WHAT YOU SHOULD DO:
Return, with both end lines included, exactly what the data below holds from the line with "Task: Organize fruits" through the line with "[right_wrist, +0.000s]", though not the pictures.

*** SUPPLIED DATA ***

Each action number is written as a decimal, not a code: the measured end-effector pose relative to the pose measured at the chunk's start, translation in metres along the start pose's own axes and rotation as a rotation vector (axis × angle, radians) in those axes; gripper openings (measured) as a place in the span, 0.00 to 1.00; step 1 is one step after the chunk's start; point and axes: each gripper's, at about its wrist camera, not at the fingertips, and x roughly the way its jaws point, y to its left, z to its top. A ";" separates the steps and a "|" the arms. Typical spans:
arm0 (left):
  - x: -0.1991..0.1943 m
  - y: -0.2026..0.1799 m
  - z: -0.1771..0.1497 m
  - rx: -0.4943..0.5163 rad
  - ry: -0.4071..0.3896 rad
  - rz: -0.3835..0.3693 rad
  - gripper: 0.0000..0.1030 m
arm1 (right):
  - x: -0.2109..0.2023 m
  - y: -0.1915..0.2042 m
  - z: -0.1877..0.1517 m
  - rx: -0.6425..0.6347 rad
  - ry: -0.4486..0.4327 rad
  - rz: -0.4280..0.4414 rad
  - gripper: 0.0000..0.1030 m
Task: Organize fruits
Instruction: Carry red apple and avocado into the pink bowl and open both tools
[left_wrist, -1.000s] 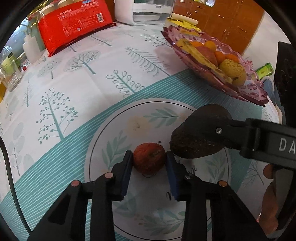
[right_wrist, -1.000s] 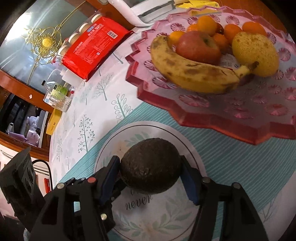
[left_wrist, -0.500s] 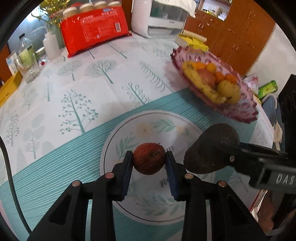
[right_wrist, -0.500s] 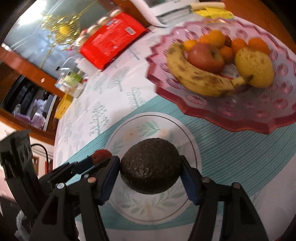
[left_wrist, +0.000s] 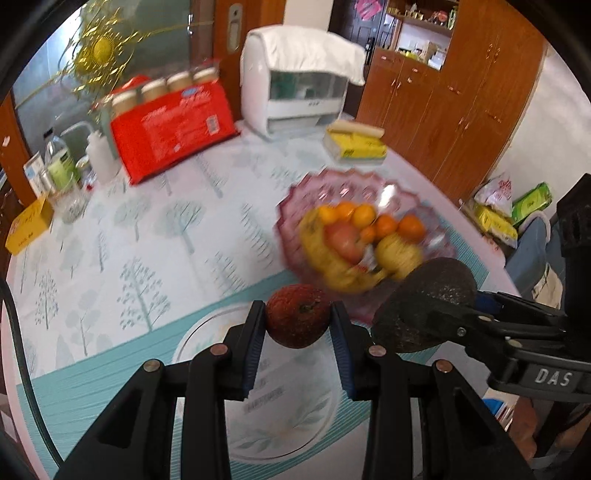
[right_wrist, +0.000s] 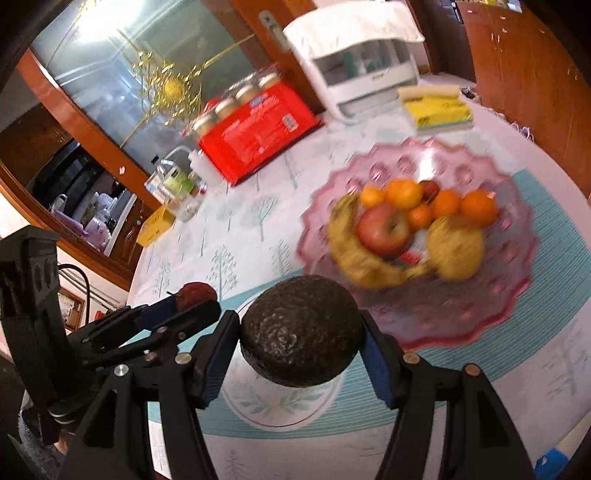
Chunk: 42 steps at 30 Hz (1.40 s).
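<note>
Left claw (left_wrist: 298, 325) clamps red fruit (left_wrist: 297, 316) between pads

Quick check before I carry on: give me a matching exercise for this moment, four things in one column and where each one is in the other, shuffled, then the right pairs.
Things:
1. small dark-red round fruit
2. dark bumpy-skinned avocado
3. spotted yellow banana
4. red flat packet

Places:
A. in the pink scalloped glass bowl
B. between the jaws of the left gripper
C. at the far side of the tree-print tablecloth, in front of a row of jars
D. between the jaws of the right gripper

Pairs: 1-B, 2-D, 3-A, 4-C
</note>
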 end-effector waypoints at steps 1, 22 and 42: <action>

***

RESPONSE:
Task: Organize fruits
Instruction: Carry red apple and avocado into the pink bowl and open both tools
[left_wrist, -1.000s] 
[right_wrist, -1.000s] 
[left_wrist, -0.500s] 
[right_wrist, -0.500s] 
[left_wrist, +0.000s] 
[right_wrist, +0.000s] 

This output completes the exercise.